Reproduce the whole listing, keeping each word unchanged.

*COLLECTED MATERIAL*:
****************************************

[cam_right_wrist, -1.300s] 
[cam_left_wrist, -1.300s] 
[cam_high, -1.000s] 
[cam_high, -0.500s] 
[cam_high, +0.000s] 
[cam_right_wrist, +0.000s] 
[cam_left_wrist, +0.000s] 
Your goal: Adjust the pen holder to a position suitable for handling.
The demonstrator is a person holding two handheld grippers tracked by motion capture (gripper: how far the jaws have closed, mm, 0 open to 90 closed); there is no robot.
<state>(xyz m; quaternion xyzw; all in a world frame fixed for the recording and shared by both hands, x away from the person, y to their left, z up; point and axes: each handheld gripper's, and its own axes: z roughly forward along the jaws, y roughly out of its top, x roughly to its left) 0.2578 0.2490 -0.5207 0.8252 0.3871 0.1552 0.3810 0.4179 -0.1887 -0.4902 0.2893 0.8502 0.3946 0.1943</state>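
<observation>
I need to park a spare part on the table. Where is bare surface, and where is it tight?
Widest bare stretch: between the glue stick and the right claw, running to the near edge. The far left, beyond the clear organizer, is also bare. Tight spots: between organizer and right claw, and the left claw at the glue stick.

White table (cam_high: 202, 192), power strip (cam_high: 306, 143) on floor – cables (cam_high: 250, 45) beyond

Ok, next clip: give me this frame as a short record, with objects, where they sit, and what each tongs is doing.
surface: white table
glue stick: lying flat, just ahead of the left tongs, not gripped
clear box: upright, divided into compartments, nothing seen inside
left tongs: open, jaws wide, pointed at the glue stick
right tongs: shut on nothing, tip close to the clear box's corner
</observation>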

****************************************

*RESPONSE AREA*:
[cam_right_wrist, -1.300s] 
[cam_left_wrist, -1.300s] 
[cam_high, -1.000s] 
[cam_high, -0.500s] 
[cam_high, +0.000s] 
[cam_right_wrist, +0.000s] 
[cam_left_wrist, +0.000s] 
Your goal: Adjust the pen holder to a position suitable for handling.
The demonstrator is a person holding two handheld grippers tracked by motion capture (gripper: how far the jaws have closed, mm, 0 open to 90 closed); there is no robot.
<state>(xyz m; quaternion xyzw; all in a world frame fixed for the recording and shared by both hands, x away from the person, y to their left, z up; point and axes: each handheld gripper's, and its own axes: z roughly forward along the jaws, y roughly out of its top, x roughly to its left) 0.2578 0.2490 -0.5207 0.8252 0.3871 0.1552 0.3810 0.4179 -0.1887 -0.4902 0.2893 0.8502 0.3946 0.1943</state>
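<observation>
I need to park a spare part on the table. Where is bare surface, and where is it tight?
Widest bare stretch: between the glue stick and the right claw, running to the near edge. The far left, beyond the clear organizer, is also bare. Tight spots: between organizer and right claw, and the left claw at the glue stick.

White table (cam_high: 202, 192), power strip (cam_high: 306, 143) on floor – cables (cam_high: 250, 45) beyond

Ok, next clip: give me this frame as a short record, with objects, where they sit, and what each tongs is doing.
surface: white table
glue stick: lying flat, just ahead of the left tongs, not gripped
clear box: upright, divided into compartments, nothing seen inside
left tongs: open, jaws wide, pointed at the glue stick
right tongs: shut on nothing, tip close to the clear box's corner
</observation>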

The exercise closes with this answer.